Glad to see ya back....... Hopefully maybe will get to see ya at Dennis GTG this year? May 1st... Sorry to hear the continued struggles there... Hopefully you’ll get it resolved....
Thank you Chevyman. I would enjoy seeing everyone at Dennis’ this year, but have a hard time committing to anything these days. I find it best to take things one day at a time.
I used to cut wood all the time. I love doing it. Lately life has lost its meaning. My kids used to help me. Their mom convinced them I am a horrible person, and they don’t want anything to do with me anymore. My chainsaws just sit in the barn these days.
Good to see you Frank and Beans . So sorry the divorce and custody battle still exists. Kids should not be a pawn in any way. Good on you to see it through and not give up. Hang in there, better days are ahead. Too bad you are selling stuff off, hopefully somehow you can go after her for replacement.
Not likely. The family court system is a business, and its primary objective is to make money. They don’t care about the kids, unfortunately.
It is nice to see you Kevin.
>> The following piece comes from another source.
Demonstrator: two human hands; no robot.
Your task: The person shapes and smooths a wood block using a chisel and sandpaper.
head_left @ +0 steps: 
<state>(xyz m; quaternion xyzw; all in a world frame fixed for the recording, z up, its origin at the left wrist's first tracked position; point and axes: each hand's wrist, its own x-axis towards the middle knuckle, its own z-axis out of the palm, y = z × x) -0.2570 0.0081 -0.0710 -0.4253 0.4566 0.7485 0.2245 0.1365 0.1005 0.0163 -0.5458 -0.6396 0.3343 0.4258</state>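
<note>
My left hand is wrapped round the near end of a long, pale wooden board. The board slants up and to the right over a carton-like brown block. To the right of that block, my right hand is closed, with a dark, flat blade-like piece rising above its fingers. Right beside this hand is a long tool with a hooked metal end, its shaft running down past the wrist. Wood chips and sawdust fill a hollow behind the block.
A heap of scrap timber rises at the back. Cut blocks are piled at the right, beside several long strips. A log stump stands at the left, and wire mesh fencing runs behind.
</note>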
I’m sorry that you’re here reporting these conditions. Just remember you still have family here to lean on- lots of shoulders and ears for you bud.
Kevin, good to see you here even in difficult times. We miss ya for sure. PM me on that splitter & we'll talk.
Frank and Beans good to see you pop in. I was literally just thinking of you and wondering how things were going for you. Sorry to hear your news. I thought of numerous things to say but decided it was best to just commit to pray for you.
Sad but I can relate only too easy. I thought you dropped off the face of the earth. I hope life gets better for you.
Sorry to hear that the divorce is one of the "ugly" ones. Your kids should not be used and manipulated in that way. Prayers for better days.